* WHAT NEEDS TO BE DONE *
For this exercise, restate the data below with no change at all.

BEGIN DATA EXTRACTS

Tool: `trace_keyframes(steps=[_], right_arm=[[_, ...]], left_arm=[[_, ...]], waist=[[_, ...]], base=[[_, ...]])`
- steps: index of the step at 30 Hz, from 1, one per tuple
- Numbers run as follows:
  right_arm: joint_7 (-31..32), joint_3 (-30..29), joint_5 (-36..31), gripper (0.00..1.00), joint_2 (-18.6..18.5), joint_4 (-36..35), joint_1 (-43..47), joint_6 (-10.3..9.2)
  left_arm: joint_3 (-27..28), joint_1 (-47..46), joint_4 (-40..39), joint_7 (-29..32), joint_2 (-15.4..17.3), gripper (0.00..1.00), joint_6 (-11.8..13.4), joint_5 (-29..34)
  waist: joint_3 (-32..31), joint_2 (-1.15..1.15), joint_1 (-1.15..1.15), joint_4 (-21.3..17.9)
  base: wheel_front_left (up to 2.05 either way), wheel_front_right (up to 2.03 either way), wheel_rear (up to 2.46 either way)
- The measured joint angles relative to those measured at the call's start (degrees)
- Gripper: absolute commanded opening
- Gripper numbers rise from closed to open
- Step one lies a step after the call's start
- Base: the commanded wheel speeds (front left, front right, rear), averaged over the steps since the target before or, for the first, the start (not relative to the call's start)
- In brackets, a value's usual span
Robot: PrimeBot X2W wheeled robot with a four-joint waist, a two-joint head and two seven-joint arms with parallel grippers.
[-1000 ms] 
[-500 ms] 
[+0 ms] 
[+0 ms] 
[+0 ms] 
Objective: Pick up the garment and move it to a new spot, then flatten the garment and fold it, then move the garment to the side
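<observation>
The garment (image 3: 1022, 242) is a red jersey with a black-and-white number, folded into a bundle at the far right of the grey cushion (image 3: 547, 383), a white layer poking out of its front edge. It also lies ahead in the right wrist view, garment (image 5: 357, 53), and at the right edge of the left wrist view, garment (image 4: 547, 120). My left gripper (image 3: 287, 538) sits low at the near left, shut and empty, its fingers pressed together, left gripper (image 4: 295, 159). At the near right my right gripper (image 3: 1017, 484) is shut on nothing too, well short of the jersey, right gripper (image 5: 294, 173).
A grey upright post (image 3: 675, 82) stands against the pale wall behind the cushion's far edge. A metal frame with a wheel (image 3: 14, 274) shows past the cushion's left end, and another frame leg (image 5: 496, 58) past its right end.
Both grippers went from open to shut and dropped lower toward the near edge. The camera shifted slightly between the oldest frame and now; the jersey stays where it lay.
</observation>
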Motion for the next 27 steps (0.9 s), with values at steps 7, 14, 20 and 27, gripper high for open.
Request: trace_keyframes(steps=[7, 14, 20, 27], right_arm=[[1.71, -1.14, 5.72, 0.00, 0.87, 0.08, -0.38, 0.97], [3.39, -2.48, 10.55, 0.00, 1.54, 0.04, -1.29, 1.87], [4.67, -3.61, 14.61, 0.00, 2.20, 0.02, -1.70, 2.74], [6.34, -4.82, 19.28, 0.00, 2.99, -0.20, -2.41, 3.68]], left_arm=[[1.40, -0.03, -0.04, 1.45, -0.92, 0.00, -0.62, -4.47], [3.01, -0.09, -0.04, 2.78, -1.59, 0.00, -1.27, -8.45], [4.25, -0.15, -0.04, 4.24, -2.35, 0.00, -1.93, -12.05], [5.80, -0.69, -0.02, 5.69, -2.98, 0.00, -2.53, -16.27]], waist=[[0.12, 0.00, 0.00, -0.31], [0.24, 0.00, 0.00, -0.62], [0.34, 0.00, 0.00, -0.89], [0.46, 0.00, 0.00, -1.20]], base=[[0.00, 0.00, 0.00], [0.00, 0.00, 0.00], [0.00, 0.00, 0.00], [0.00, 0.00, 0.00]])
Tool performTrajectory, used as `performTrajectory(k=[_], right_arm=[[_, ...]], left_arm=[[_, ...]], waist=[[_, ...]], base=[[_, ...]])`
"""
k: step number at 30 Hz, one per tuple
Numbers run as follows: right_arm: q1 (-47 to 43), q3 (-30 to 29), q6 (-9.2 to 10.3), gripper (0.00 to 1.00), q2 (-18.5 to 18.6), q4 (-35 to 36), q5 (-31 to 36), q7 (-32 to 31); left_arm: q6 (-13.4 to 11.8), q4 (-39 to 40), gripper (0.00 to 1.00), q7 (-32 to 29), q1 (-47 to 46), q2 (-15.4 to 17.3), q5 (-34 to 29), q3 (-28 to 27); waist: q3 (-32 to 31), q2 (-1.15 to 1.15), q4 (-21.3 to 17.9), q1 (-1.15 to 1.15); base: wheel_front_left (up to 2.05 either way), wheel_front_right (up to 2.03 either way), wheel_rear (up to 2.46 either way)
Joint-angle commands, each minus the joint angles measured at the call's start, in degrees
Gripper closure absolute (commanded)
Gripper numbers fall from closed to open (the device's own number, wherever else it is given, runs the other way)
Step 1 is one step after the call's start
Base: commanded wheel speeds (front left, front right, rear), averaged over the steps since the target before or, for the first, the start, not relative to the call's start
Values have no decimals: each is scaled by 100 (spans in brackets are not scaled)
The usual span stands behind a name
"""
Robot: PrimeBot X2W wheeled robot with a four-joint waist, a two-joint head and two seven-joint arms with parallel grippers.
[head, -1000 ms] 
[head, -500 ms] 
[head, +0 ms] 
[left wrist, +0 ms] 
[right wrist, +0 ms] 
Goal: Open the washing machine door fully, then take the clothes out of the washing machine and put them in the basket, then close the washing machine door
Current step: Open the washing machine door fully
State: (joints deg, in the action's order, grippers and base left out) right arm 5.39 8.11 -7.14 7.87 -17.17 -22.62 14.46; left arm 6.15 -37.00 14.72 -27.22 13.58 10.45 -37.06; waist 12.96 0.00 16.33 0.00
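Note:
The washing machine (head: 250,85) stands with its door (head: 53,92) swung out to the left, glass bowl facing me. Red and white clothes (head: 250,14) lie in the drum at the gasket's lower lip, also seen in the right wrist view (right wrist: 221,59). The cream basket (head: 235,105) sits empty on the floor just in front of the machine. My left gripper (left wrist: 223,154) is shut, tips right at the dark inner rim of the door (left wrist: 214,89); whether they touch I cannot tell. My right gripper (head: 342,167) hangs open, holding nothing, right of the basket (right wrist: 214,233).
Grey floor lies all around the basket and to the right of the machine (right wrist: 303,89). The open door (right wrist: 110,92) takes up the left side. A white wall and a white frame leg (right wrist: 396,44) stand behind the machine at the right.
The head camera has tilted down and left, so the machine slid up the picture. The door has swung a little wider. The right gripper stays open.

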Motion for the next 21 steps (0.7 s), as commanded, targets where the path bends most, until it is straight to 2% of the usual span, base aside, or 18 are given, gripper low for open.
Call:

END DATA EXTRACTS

* EXERCISE SOLUTION *
Tool: `trace_keyframes(steps=[_], right_arm=[[_, ...]], left_arm=[[_, ...]], waist=[[_, ...]], base=[[_, ...]])`
- steps: index of the step at 30 Hz, from 1, one per tuple
- Numbers run as follows:
  right_arm: joint_7 (-31..32), joint_3 (-30..29), joint_5 (-36..31), gripper (0.00..1.00), joint_2 (-18.6..18.5), joint_4 (-36..35), joint_1 (-43..47), joint_6 (-10.3..9.2)
  left_arm: joint_3 (-27..28), joint_1 (-47..46), joint_4 (-40..39), joint_7 (-29..32), joint_2 (-15.4..17.3), gripper (0.00..1.00), joint_6 (-11.8..13.4), joint_5 (-29..34)
  waist: joint_3 (-32..31), joint_2 (-1.15..1.15), joint_1 (-1.15..1.15), joint_4 (-21.3..17.9)
  base: wheel_front_left (up to 2.05 either way), wheel_front_right (up to 2.03 either way), wheel_rear (up to 2.46 either way)
- The measured joint angles relative to those measured at the call's start (degrees)
- Gripper: absolute commanded opening
- Gripper numbers rise from closed to open
- Step one lies a step after the call's start
- Base: the commanded wheel speeds (front left, front right, rear), averaged over the steps since the target before or, for the first, the start (not relative to the call's start)
- In brackets, a value's usual span
Robot: PrimeBot X2W wheeled robot with a four-joint waist, a two-joint head and two seven-joint arms with parallel grippers.
[-1000 ms] 
[-500 ms] 
[+0 ms] 
[+0 ms] 
[+0 ms] 
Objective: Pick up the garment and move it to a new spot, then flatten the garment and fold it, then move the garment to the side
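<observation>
The garment (image 3: 1022, 242) is a red jersey with a black-and-white number, folded into a bundle at the far right of the grey cushion (image 3: 547, 383), a white layer poking out of its front edge. It also lies ahead in the right wrist view, garment (image 5: 357, 53), and at the right edge of the left wrist view, garment (image 4: 547, 120). My left gripper (image 3: 287, 538) sits low at the near left, shut and empty, its fingers pressed together, left gripper (image 4: 295, 159). At the near right my right gripper (image 3: 1017, 484) is shut on nothing too, well short of the jersey, right gripper (image 5: 294, 173).
A grey upright post (image 3: 675, 82) stands against the pale wall behind the cushion's far edge. A metal frame with a wheel (image 3: 14, 274) shows past the cushion's left end, and another frame leg (image 5: 496, 58) past its right end.
Both grippers went from open to shut and dropped lower toward the near edge. The camera shifted slightly between the oldest frame and now; the jersey stays where it lay.
</observation>
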Motion for the next 27 steps (0.9 s), with values at steps 7, 14, 20 and 27, gripper high for open.
Request: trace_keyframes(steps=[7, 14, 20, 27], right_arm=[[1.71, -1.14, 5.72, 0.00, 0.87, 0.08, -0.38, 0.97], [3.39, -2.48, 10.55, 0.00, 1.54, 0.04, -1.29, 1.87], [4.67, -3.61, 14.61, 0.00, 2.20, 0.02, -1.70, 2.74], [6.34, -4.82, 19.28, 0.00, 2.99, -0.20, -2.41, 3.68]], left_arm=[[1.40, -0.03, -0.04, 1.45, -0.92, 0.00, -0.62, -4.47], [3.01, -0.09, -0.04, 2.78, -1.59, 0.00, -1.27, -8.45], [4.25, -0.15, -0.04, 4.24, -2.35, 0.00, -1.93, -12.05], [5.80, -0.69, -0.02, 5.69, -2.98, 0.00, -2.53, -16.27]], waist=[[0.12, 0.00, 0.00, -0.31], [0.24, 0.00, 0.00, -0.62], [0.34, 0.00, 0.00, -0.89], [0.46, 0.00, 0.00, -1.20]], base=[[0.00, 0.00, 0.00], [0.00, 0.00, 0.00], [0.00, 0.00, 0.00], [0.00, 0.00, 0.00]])
Tool performTrajectory, used as `performTrajectory(k=[_], right_arm=[[_, ...]], left_arm=[[_, ...]], waist=[[_, ...]], base=[[_, ...]])`
"""
k: step number at 30 Hz, one per tuple
Numbers run as follows: right_arm: q1 (-47 to 43), q3 (-30 to 29), q6 (-9.2 to 10.3), gripper (0.00 to 1.00), q2 (-18.5 to 18.6), q4 (-35 to 36), q5 (-31 to 36), q7 (-32 to 31); left_arm: q6 (-13.4 to 11.8), q4 (-39 to 40), gripper (0.00 to 1.00), q7 (-32 to 29), q1 (-47 to 46), q2 (-15.4 to 17.3), q5 (-34 to 29), q3 (-28 to 27); waist: q3 (-32 to 31), q2 (-1.15 to 1.15), q4 (-21.3 to 17.9), q1 (-1.15 to 1.15); base: wheel_front_left (up to 2.05 either way), wheel_front_right (up to 2.03 either way), wheel_rear (up to 2.46 either way)
Joint-angle commands, each minus the joint angles measured at the call's start, in degrees
Gripper closure absolute (commanded)
Gripper numbers fall from closed to open (the device's own number, wherever else it is given, runs the other way)
Step 1 is one step after the call's start
Base: commanded wheel speeds (front left, front right, rear), averaged over the steps since the target before or, for the first, the start, not relative to the call's start
Values have no decimals: each is scaled by 100 (spans in brackets are not scaled)
The usual span stands behind a name
"""
Robot: PrimeBot X2W wheeled robot with a four-joint waist, a two-joint head and two seven-joint arms with parallel grippers.
[head, -1000 ms] 
[head, -500 ms] 
[head, +0 ms] 
[left wrist, +0 ms] 
[right wrist, +0 ms] 
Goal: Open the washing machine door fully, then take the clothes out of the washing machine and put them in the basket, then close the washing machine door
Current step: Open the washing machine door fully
State: (joints deg, in the action's order, grippers and base left out) right arm 5.39 8.11 -7.14 7.87 -17.17 -22.62 14.46; left arm 6.15 -37.00 14.72 -27.22 13.58 10.45 -37.06; waist 12.96 0.00 16.33 0.00
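Note:
The washing machine (head: 250,85) stands with its door (head: 53,92) swung out to the left, glass bowl facing me. Red and white clothes (head: 250,14) lie in the drum at the gasket's lower lip, also seen in the right wrist view (right wrist: 221,59). The cream basket (head: 235,105) sits empty on the floor just in front of the machine. My left gripper (left wrist: 223,154) is shut, tips right at the dark inner rim of the door (left wrist: 214,89); whether they touch I cannot tell. My right gripper (head: 342,167) hangs open, holding nothing, right of the basket (right wrist: 214,233).
Grey floor lies all around the basket and to the right of the machine (right wrist: 303,89). The open door (right wrist: 110,92) takes up the left side. A white wall and a white frame leg (right wrist: 396,44) stand behind the machine at the right.
The head camera has tilted down and left, so the machine slid up the picture. The door has swung a little wider. The right gripper stays open.
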
Motion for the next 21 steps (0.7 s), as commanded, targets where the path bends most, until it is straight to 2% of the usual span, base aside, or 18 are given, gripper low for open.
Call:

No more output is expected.